When Syrian President Assad ordered the Sarin Gas attack on his people April 4th word quickly spread around the world of the suffering. The video of children struggling to survive captured America's attention. The act and those pictures prompted the Trump Administration to launch 59 Tomahawk missiles from the Mediterranean Sea.
That chemical attack also triggered a protocol set in place by Professor David Crane of the Syrian Accountability Project. He instructed his team of highly engaged graduate students to compile a White Paper that described the Sarin gas attack. The report would gather first hand accounts from Syria. It would sample media coverage, gather official statements. It would cite legal standards such as the Pro Se ban of the use of Sarin gas under the 1925 Geneva accords.
The Syrian Accountability Project is doing work on the Syracuse University campus that is not being done anywhere else in the world. Every day a group of more than 40 students at the Syracuse University College of Law pour through materials related to the fighting, the atrocities and the human struggle in Syria. They have been building a case of crimes against humanity over the last six years.
Upon the release of this quickly assembled, yet highly detailed report we scheduled a Skype conversation with Professor Crane. He makes his home in North Carolina, but regularly travels to Syracuse during the academic year to teach the only course of its kind in the country. The international crimes course is unique because of Crane's background. He was the founding Chief Prosecutor of the Special Court for Sierra Leone. He was appointed to that post by the Secretary General of the United Nations. His work led to the imprisonment of the leader of Sierra Leone.

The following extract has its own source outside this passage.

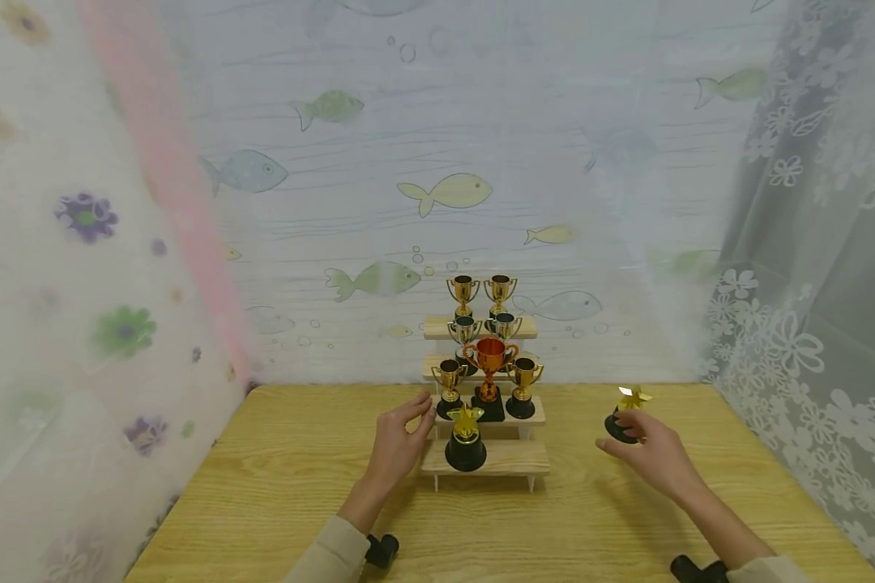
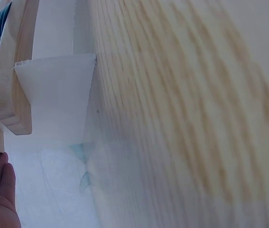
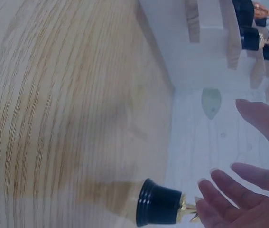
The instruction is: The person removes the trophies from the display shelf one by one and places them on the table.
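In the head view my left hand point(image 1: 401, 437) is beside the left end of a stepped wooden stand point(image 1: 510, 461), its fingertips close to a shelf edge. Whether they touch it I cannot tell. A gold star trophy point(image 1: 467, 437) on a black base is on the lowest step, nearest that hand. Away to the right, my right hand point(image 1: 656, 457) is at a second star trophy point(image 1: 616, 427), partly covering it. The right wrist view shows relaxed fingers point(image 3: 229, 194) by its star and the thumb well apart. The trophy's black base point(image 3: 158, 204) is near the tabletop; contact is unclear.
On the upper steps stand a bronze-coloured cup point(image 1: 491, 356), gold cups point(image 1: 522, 374) and silver cups point(image 1: 464, 328). The wooden table point(image 1: 292, 453) meets a fish-patterned curtain point(image 1: 379, 210) behind the stand. Flower-patterned curtains hang at both sides.
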`<state>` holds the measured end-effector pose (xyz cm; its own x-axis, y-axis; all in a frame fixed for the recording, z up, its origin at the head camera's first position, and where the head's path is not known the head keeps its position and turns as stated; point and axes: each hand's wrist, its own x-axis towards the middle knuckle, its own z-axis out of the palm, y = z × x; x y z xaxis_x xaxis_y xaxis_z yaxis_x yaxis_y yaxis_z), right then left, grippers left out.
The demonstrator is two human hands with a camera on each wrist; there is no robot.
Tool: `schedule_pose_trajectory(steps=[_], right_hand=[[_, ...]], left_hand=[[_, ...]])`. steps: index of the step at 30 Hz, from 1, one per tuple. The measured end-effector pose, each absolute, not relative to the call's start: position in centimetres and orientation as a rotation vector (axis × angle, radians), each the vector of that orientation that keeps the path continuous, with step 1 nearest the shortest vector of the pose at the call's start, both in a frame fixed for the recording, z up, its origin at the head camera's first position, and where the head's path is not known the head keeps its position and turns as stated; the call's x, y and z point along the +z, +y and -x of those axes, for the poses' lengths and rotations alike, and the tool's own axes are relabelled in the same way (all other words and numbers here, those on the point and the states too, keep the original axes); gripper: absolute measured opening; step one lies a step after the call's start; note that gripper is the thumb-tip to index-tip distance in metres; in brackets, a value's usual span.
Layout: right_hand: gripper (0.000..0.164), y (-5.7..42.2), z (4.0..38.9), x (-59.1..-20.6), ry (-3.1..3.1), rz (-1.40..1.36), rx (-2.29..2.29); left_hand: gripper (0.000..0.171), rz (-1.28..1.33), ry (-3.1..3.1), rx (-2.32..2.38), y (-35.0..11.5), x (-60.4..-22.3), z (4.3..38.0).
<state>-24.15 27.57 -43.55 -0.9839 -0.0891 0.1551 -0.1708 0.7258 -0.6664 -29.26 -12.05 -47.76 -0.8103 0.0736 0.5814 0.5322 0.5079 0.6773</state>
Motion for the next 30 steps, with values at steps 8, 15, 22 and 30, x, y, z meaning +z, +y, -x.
schedule_pose_trajectory(steps=[8, 15, 22, 30], right_hand=[[0.073, 26.0, 23.7, -43.3, -2.794, -0.262, 1.134], [0.066, 24.6, 23.3, -43.1, -2.74, -0.331, 1.149], [0.063, 23.4, 23.2, -43.5, -2.718, -0.362, 1.154], [0.064, 21.4, 22.8, -43.4, -2.714, -0.398, 1.172]], left_hand=[[0.03, 0.511, -2.268, -1.256, -12.1, -47.9, 29.4], [0.031, 0.505, -2.274, -1.274, -12.1, -47.8, 29.3], [0.03, 0.506, -2.276, -1.256, -12.1, -47.8, 29.2], [0.031, 0.503, -2.277, -1.269, -12.1, -47.8, 29.2]])
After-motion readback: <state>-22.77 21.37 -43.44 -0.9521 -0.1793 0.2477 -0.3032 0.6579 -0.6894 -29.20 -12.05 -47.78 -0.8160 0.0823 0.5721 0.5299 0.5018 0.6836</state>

In our conversation we talked about the advantage of compiling a real time case against a national leader lake President Assad. Crane contends that the war crimes case is building against Assad. We don't know when the time will come that prosecution will be possible, but the work of the Syrian Accountability Project is creating a package of documentation that now exceeds 27,000 pages. That information, including the new white paper, is shared with the United Nations, the State Department and others with interests in prosecuting crimes against humanity.